Dopo acciaio – A Cornigliano un set o un rettilario?

Sono piccole ma emblematiche le foto apparse nell’articolo del 28 marzo su Il Lavoro Repubblica dedicato al New deal di Cornigliano. In quella a sinistra il giovane Riva ha uno sguardo appagato. A destra Repetto, Burlano e Pericu porgono i bicchieri all’obbiettivo: brindano entusiasti alla ruspa, foto grande centrale, che abbatte alcune palazzine dello stabilimento siderurgico.


Dalle ceneri della fenice sorgeranno una nuova strada, moderni impianti siderurgici a freddo, una scuola, un distripark, nuove aree aeroportuali, un parco urbano, facendo diventare Cornigliano “un centro di richiamo internazionale”, così come è stato “per la ristrutturazione del porto antico”, spiega Burlando su Il Sole 24 ore dello stesso giorno. E su La Stampa aggiunge: “stiamo pensando non solo a soluzioni per il quartiere, ma anche ad una riqualificazione di rilievo internazionale. Ci prenderemo sei mesi per decidere e scegliere il meglio. Questo sarà il terzo lato di un triangolo che prevede Morego con l’Istituto Italiano di Tecnologie e gli Erzelli, dove è prevista una forte riqualificazione”. Su il Secolo XIX “il sindaco fa sapere che, di pari passo con la bonifica, andrà avanti una discussione di ampio respiro sul riuso delle aree che coinvolgerà grandi urbanisti e che approderà in consiglio comunale per la scelta definitiva”.
Infatti l’architetto fiorentino Andrea Casamonti “ha vinto il bando pubblico per disegnare il dopo acciaio” e nel progetto, oltre al parco, ci sono attività sportive ed una “vasca di canottaggio nel Polcevera”. A far da set a tutto questo, la suggestione di trasformare un capannone in “un centro di produzione e post produzione cinematografica”.
Pericu spiega che “tra giugno e luglio” verranno organizzate “una serie di iniziative per coinvolgere la città in questo processo” con “spettacoli all’aperto, concerti, mostre. Intanto si affinano gli studi sull’utilizzo di queste aree”.
Di seguito alcune domande che i giornali locali omettono di porre.

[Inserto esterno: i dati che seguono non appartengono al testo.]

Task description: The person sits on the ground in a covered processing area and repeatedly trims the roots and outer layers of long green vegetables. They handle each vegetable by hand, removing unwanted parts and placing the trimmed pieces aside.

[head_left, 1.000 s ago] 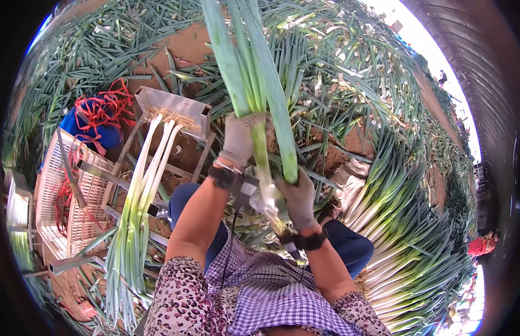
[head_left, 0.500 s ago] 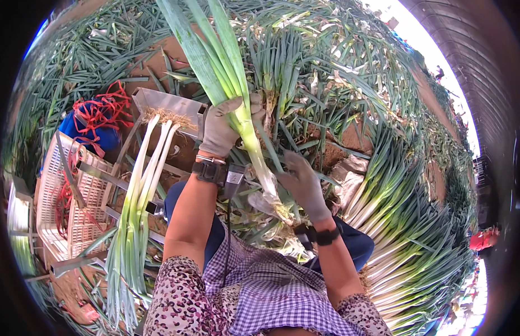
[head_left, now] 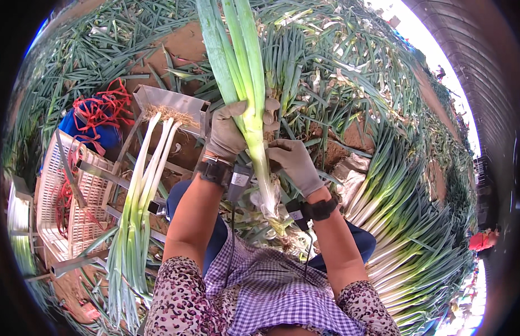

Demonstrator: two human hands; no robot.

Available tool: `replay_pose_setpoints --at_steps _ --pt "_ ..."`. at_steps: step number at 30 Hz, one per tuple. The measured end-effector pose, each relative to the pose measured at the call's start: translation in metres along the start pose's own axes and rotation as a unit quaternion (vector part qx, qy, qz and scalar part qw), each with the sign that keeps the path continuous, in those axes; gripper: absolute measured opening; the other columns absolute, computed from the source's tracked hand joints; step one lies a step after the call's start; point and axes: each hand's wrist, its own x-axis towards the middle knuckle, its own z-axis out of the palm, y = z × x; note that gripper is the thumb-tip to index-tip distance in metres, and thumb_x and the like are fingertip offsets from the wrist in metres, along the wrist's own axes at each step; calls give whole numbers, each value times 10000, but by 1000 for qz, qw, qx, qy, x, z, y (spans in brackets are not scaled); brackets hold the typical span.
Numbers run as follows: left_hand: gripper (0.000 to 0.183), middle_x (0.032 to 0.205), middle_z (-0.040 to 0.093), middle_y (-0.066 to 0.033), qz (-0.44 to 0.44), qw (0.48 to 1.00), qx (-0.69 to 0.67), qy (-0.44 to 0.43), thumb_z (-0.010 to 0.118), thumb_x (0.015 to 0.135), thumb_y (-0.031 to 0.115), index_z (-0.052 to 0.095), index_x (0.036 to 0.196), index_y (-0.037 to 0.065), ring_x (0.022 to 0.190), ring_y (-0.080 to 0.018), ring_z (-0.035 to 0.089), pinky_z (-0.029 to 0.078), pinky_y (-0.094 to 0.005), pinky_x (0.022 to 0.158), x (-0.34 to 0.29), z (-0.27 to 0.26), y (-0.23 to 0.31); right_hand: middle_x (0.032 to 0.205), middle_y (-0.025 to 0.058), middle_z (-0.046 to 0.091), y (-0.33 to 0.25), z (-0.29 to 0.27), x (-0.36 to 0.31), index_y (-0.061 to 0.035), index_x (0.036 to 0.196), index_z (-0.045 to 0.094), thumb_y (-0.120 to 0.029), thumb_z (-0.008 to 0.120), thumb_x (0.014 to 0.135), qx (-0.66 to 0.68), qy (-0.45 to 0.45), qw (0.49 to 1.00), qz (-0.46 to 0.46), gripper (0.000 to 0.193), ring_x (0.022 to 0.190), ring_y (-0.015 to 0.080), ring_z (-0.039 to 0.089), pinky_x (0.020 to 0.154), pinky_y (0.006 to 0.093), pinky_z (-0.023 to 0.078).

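Note:
A large green onion (head_left: pixel 253 126) stands slantwise in front of me, its leaves up and its pale root end down near my lap. My left hand (head_left: pixel 227 131), in a grey glove, is wrapped round it where the leaves meet the stalk; its fingertips show on the far side. My right hand (head_left: pixel 296 165), gloved too, is closed with its fingertips against the right side of the stalk, just below the left hand. Whatever skin lies between those fingertips is hidden. Several trimmed green onions (head_left: pixel 142 185) lie on a metal rack (head_left: pixel 170 103) to the left, roots against its plate.
To the right lies a long row of green onions (head_left: pixel 405 224). A pale plastic basket (head_left: pixel 52 196) stands at the left, near red ties (head_left: pixel 106 112) on a blue bundle (head_left: pixel 83 131). Leaf scraps (head_left: pixel 349 73) cover the ground ahead.
My left hand has moved slightly right with the green onion, which now stands more upright. My right hand has come up from beside the lower stalk, its fingers closing against it.

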Motion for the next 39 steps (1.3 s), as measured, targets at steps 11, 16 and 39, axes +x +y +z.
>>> replay_pose_setpoints --at_steps 11,16,39 --pt "568 1031 677 -230 -26 999 -22 41 643 796 197 526 1286 -66 830 -329 699 599 -443 727 -12 9 -1 933 30 676 21 25 -15 28 1072 688 -157 467 1003 -13 -32 985 -171 297 781 89 603 698 239 483" --pt "577 990 685 -181 -29 998 -47 3 678 782 238 533 1268 -36 751 -278 673 573 -389 698 -10 8 -16 817 55 696 67 15 19 19 994 720 -130 602 911 -14 -49 997 -52 207 724 110 639 667 264 516" --pt "500 939 632 -112 52 996 -60 32 659 841 287 542 1222 -15 776 -204 594 488 -321 688 -11 17 19 740 17 639 63 39 -40 -3 893 674 -238 535 998 -66 -129 981 -128 292 705 112 610 635 283 501"
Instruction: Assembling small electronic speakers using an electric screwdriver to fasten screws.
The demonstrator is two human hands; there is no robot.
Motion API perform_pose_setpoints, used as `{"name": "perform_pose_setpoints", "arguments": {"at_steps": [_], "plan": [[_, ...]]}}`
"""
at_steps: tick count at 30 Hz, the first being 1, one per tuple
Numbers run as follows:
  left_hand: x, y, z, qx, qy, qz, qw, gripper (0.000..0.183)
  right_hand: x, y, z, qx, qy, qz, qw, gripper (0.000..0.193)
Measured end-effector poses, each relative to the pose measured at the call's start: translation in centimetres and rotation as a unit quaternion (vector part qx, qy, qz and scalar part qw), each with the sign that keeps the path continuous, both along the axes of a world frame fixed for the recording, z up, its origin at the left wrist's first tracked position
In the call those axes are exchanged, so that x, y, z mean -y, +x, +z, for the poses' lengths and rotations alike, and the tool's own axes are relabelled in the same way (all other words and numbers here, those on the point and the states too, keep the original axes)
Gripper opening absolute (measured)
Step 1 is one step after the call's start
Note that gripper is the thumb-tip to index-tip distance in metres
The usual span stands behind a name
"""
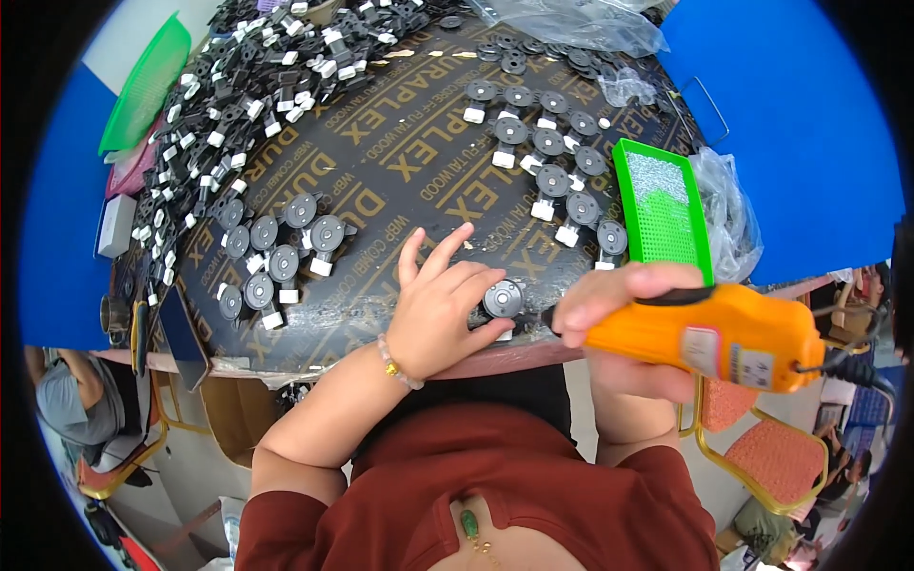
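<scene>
A black disc-shaped part [503, 299] with a grey face and a white block lies near the table's front edge. My left hand [440, 309] steadies it between thumb and index finger, while the other fingers spread over the tabletop. In my right hand [619, 314], the fingers wrap round an orange electric screwdriver [709, 335] with a black switch strip and a cable at its back end. Its dark front end points left toward the part; I cannot tell whether they touch. A green tray [706, 238] of small silvery pieces stands just beyond the right hand.
Similar disc parts with white blocks lie in rows at right [552, 181] and in a group at left [283, 262]. A large pile of black and white pieces [276, 86] covers the far left. Clear plastic bags [728, 214] lie beside the tray. Chairs [776, 457] stand behind at right.
</scene>
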State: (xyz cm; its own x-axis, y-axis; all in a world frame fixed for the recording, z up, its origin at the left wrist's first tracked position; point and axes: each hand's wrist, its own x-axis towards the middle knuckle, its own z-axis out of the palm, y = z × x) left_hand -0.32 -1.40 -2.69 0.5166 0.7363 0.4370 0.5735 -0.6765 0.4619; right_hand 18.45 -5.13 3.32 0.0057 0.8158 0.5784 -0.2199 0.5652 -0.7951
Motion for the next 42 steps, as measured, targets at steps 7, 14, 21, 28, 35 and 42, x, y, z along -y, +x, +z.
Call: {"name": "perform_pose_setpoints", "arguments": {"at_steps": [7, 14, 21, 28, 35, 42], "plan": [[0.0, 0.0, -0.3, 0.003, 0.005, 0.001, 1.0, 0.045, -1.9, -1.6, -1.3, 0.017, -0.015, 0.036, 0.999, 0.079], [0.1, -0.3, -0.5, 0.001, 0.001, -0.002, 1.0, 0.044, -1.7, -2.2, -1.3, 0.042, -0.055, 0.02, 0.997, 0.077], [0.1, 0.1, 0.2, 0.037, -0.015, 0.008, 0.999, 0.037, -1.8, -1.7, -1.1, -0.046, -0.01, 0.057, 0.997, 0.073], [0.1, -0.4, 0.2, 0.038, 0.003, -0.039, 0.998, 0.021, -1.5, -1.6, 0.0, -0.048, 0.026, 0.068, 0.996, 0.073], [-0.2, -0.3, -0.6, 0.081, 0.023, -0.032, 0.996, 0.01, -1.5, -1.5, 0.0, -0.066, 0.04, 0.054, 0.996, 0.073], [0.0, -0.4, 0.0, 0.053, 0.034, -0.032, 0.998, 0.011, -0.7, -1.7, 0.8, -0.062, 0.018, 0.064, 0.996, 0.063]]}}
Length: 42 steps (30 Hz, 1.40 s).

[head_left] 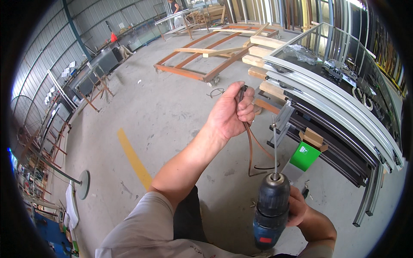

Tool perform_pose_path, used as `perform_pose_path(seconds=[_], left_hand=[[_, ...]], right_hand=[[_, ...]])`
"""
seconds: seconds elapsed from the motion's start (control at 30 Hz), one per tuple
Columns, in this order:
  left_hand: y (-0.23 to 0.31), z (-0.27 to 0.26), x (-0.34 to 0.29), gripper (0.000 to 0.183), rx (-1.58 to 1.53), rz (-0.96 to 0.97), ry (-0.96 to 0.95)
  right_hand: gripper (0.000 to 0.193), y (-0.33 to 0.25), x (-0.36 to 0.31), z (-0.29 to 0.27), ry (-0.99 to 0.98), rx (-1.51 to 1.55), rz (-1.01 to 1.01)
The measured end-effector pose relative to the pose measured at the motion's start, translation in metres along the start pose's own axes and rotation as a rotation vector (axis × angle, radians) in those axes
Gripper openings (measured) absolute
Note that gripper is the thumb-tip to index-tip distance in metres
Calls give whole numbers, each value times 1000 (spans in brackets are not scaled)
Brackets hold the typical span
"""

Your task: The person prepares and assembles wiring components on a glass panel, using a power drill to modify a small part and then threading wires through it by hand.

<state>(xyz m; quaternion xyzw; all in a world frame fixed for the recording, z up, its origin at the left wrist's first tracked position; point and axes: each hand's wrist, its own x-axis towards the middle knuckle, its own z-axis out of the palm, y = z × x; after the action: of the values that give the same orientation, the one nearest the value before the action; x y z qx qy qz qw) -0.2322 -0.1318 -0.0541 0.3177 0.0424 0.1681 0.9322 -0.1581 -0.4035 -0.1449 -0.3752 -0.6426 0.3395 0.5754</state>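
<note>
- Nearest, low in the frame: right hand [297, 210] wrapped around the grip of a dark blue cordless drill [270, 210], fingers closed on it, chuck pointing up and away.
- Out of the chuck, a long thin bit [275, 148] standing almost upright, tip close beside a small grey bracket [282, 121] at the end of the frame stack.
- Just left of the bit, higher up: left hand [231, 112] raised on an outstretched forearm, fist shut around a bundle of brown rubber strip [250, 146].
- Loose ends of that strip hanging down from the fist, curling toward the floor between the two hands.
- Right of the drill: a green cardboard box [304, 155] with brown flaps open, sitting just below the frame ends.
- Beyond, filling the right side: stacked aluminium window frames [327, 92], silver rails over dark ones, laid flat on pale timber blocks [263, 52].
- On top of the stack: a clear plastic bag [303, 53] and small dark hardware pieces.
- Bare grey concrete floor [172, 107] to the left, crossed by a yellow painted line [134, 158].
- Farther off, centre: a low orange steel trolley frame [206, 56] with wooden battens lying across it.
- Far left: glass panels on metal trestles [97, 81] along the corrugated wall.
- At the very back: a person [174, 6] standing near a workbench.
</note>
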Motion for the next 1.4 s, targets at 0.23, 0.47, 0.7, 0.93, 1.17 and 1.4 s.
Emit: perform_pose_path(seconds=[0.23,0.47,0.7,0.93,1.17,1.4], left_hand=[[6,20,-2,33,-66,74,-29],[8,14,-2,31,-78,122,4],[1,21,0,29,-127,101,-2],[-7,20,3,31,-134,77,-49],[-11,26,5,34,-111,65,-63],[-13,23,8,34,-116,68,-151]], right_hand=[[28,6,-10,-7,263,-159,228],[44,-5,27,-11,359,-686,-504],[43,-12,16,-2,457,-907,-91],[48,-29,25,-16,379,-764,-374],[46,-29,22,-18,394,-857,-373],[41,-19,23,-11,586,-929,-372]])
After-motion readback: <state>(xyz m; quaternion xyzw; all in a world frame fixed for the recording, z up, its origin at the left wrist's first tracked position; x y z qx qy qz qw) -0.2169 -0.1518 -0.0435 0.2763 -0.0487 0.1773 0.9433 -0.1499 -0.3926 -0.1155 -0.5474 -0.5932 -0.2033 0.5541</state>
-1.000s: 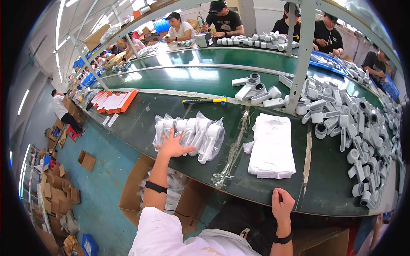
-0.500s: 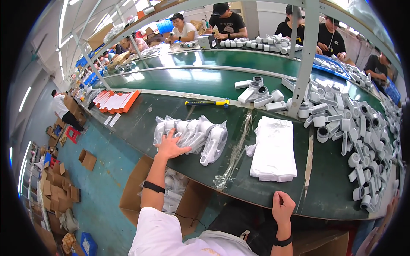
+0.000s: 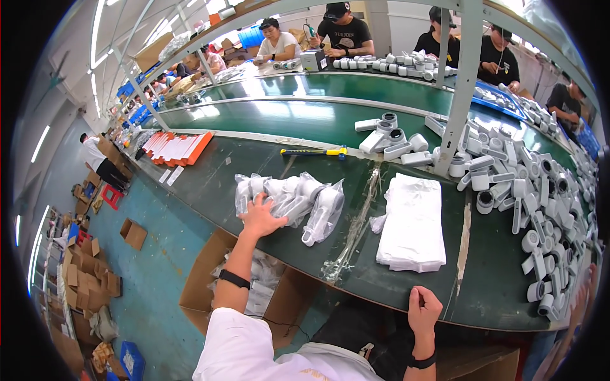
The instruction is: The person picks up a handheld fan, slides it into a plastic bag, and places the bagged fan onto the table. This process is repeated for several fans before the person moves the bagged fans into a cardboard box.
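Observation:
A row of grey-white plastic parts in clear bags lies on the dark green bench, left of centre. On the near left end of that row rests my left hand, its fingers spread over the bags without closing round one. Down at the bench's front edge is my right hand, fingers curled in and nothing showing in them. Just beyond it lies a stack of flat white plastic bags, apart from the hand.
Loose grey parts are heaped on the right. A yellow-handled hammer and orange-and-white pieces lie farther back. A metal post rises from the bench. Below my left arm, an open carton holds bagged parts. People work across the conveyor.
The whole view has shifted slightly, so the bench things sit a little farther right. My left hand stays on the bagged parts; my right hand stays curled at the edge.

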Demonstrator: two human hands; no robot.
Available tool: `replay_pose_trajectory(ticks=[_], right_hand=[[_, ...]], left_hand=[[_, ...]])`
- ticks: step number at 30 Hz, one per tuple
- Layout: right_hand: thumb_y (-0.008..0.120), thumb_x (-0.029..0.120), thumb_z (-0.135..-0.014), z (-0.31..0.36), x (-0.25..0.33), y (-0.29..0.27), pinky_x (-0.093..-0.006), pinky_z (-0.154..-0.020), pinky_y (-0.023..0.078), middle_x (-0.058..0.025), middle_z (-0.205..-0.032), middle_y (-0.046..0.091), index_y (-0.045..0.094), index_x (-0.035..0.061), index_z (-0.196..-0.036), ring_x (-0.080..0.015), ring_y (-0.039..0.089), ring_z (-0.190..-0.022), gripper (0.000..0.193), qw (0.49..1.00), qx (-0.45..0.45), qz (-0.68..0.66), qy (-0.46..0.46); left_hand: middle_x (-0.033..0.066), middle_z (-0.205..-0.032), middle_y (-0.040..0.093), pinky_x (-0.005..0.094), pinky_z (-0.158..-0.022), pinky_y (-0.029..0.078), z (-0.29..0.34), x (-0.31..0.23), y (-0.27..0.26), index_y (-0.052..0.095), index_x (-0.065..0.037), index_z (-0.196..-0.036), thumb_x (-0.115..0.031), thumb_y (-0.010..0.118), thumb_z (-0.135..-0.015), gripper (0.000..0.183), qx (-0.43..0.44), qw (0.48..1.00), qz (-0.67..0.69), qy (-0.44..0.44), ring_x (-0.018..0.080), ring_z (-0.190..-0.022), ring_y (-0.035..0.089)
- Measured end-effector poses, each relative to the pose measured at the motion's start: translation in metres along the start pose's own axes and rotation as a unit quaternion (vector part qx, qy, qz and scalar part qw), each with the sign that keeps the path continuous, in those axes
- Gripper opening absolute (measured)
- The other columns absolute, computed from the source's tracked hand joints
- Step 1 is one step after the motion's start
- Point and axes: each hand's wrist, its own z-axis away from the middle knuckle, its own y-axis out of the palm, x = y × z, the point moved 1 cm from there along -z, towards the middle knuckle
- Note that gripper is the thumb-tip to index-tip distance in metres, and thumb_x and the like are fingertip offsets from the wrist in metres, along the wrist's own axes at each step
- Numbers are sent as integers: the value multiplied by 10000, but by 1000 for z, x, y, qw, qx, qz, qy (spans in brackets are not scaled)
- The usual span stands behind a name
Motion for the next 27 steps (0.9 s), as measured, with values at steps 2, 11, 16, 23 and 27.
replay_pose_trajectory(ticks=[2, 11, 16, 23, 27], right_hand=[[664, 77, -898, 0, -1, -1, -240, -531, 407, -39, -695, 608, 674, -28, -900, -75, 496, -574, 106, 1000, -3, 0, -1], [675, 69, -883, 0, -1, 0, -256, -513, 427, -77, -694, 625, 679, -10, -893, -121, 536, -535, 80, 1000, -8, 8, -10], [671, 65, -884, 1, -3, 1, -257, -517, 430, -77, -689, 621, 679, -12, -894, -124, 541, -538, 78, 1000, -6, 3, -7], [667, 62, -885, 1, -3, 1, -257, -526, 431, -78, -687, 616, 675, -14, -893, -127, 541, -547, 77, 1000, -6, 7, -9], [666, 68, -891, 2, -4, 1, -254, -530, 428, -72, -693, 617, 673, -19, -898, -114, 535, -558, 88, 1000, -9, -3, -5]], left_hand=[[63, -1540, 294, 801, -977, 243, 1, -7, -1, 587, -173, -1339, -638, 672, -647, 838, 10, 1000, 3, -8, 404, -1386, 303], [89, -1481, 375, 782, -983, 268, 3, -17, -1, 601, -146, -1321, -648, 725, -602, 885, -31, 998, -23, -50, 373, -1340, 370], [112, -1473, 417, 783, -998, 242, 4, -19, -3, 589, -139, -1337, -693, 697, -606, 924, -18, 997, -21, -66, 372, -1357, 363], [111, -1481, 431, 785, -1020, 201, 2, -18, 0, 530, -164, -1393, -739, 626, -673, 926, 4, 997, -34, -70, 405, -1388, 331], [115, -1444, 467, 776, -1021, 212, 2, -19, 0, 557, -149, -1366, -725, 637, -671, 907, -15, 997, -33, -69, 407, -1360, 367]])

Perché non condividere un progetto concreto con quartiere e lavoratori prima dello spegnimento dell’altoforno e della messa in cassa integrazione di 470 lavoratori? Quali attori economici si occuperanno del distripark? – elemento del piano che appare e scompare come fosse in balia di flussi emotivi – e infine: c’è un progetto? Perché non presentarne una copia alla stampa? La cittadinanza non andrebbe coinvolta prima dell’avvio di una fase di cambiamento?
Nella confusione informativa prende corpo la certezza che, dagli Erzelli, caleranno lentamente i caimani locali, fiancheggiati dalle istituzioni, per spartirsi un territorio che è appartenuto a molti, tranne che al quartiere.
A quel punto si potrà chiedere a Renzo Piano di progettare un rettilario. Che li contenga tutti.